Keeping Supply Chains efficient during COVID19
A third wave of blank sailings has been announced recently by the 2M, Ocean Alliance and THE alliances. The current capacity reduction, in particular on the Far East-Europe trade, varies between 20% and 37%, depending on the alliance. Apart from blank sailings, lockdowns have also had an impact on the trades to and from South Africa and India/Pakistan, showing that the pandemic has a wider impact than just the main east-west trades. Recorded sailings, blanked as a result of the coronavirus pandemic, now stand at 456, of which 342 were on the main deepsea trade lanes.
The effects of blank sailings and lockdowns has a delayed impact on European export (backhaul) business of around 5 weeks and have therefore been relatively limited in April. However, more serious impacts on the supply chain are expected in the coming months. Due to blank sailings, maritime logistics supply chains are becoming more and more unreliable. Accordingly, current blank sailings resulting from this are harmful to European logistics and shippers, because it reduces supply chain efficiency and parameters such as capacity, sailing frequency, transit times, ports of call and associated service quality.
The question remains whether this could have been avoided and what has caused this disruption. There is no denial that volumes have decreased. However, the higher economies of scale associated with mega-ships mean that fewer ships can operate in a market of a given size. There is a strong feeling amongst freight forwarders that market consolidation and the introduction of ultra large vessels is particularly disruptive to supply chains in today’s crisis.
In view of business, shops and manufacturing being closed, freight forwarders, terminal operators and carriers are seeking storage in warehouses, depots at the terminal and in the hinterland. CLECAT has continued to call on carriers and terminals to exercise restraint in their demurrage and detention charging practices. Storage costs can quickly mount up and even exceed the value of the cargo itself. Consequently, freight forwarders are often confronted with consignees who may decide to abandon the goods as companies look to cut their losses and walk away from the goods, leaving them stranded at ports.

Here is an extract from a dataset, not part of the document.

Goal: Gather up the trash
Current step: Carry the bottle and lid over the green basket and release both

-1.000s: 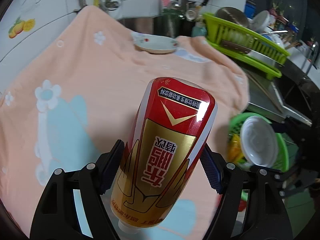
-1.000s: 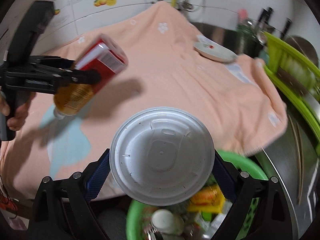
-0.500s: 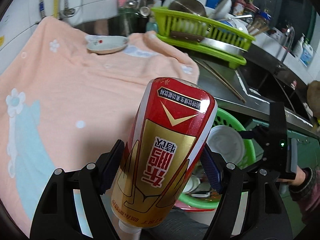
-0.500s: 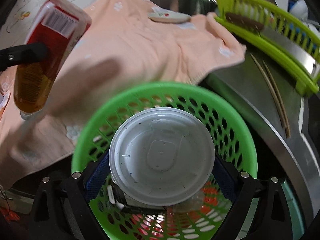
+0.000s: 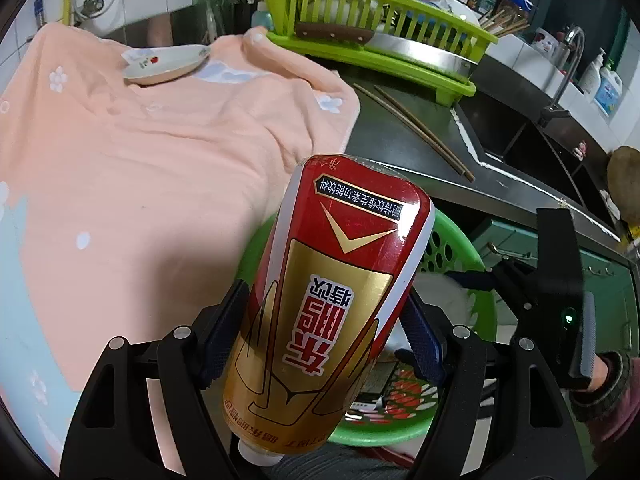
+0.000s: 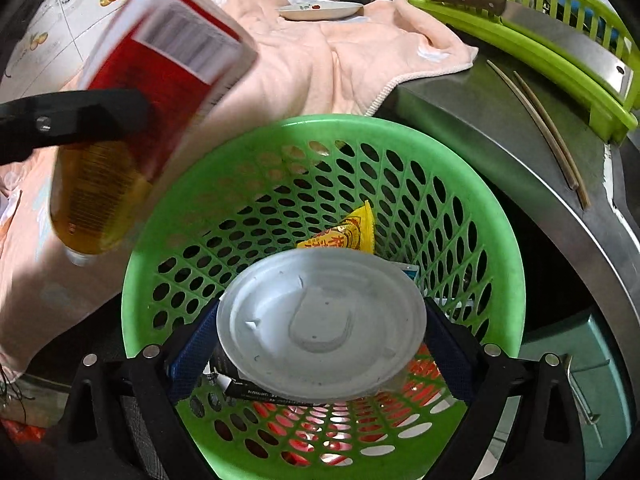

At the same time, our members continue to be exposed with various surcharges introduced by the shipping lines as revenue generators rather than actual means to solve COVID-19-related problems, without any justification. Whereas freight forwarders understand that carriers are facing increased costs to secure continuity of services, they themselves are suffering from supply chain disruptions, with the economic downturn resulting in client receipt defaults, abandoned goods, container imbalances and cash flow issues. As such, we continue to maintain that fair play and sharing of the burden between different actors in the supply chain should remain the guiding principle during the crisis. We equally hope that all players in the chain will learn from the crisis as there is a more general need in the industry for cooperation, transparency and sharing of information.
In times of global crisis, it is more important than ever to keep supply chains flowing and to allow maritime trade and cross-border transport to continue. We therefore continue to call on governments to keep the world’s ports open for ship calls to ensure that the landlocked countries have access to food and medical supplies through neighbouring countries’ seaports.
In this respect, the highly
significant economic role of freight forwarders should be recognised, as they
connect countries, markets, businesses and people. The speed of any rebound in
world trade will lean heavily on the ability of freight forwarders, including
many SMEs and larger players, to keep supply chains functioning smoothly.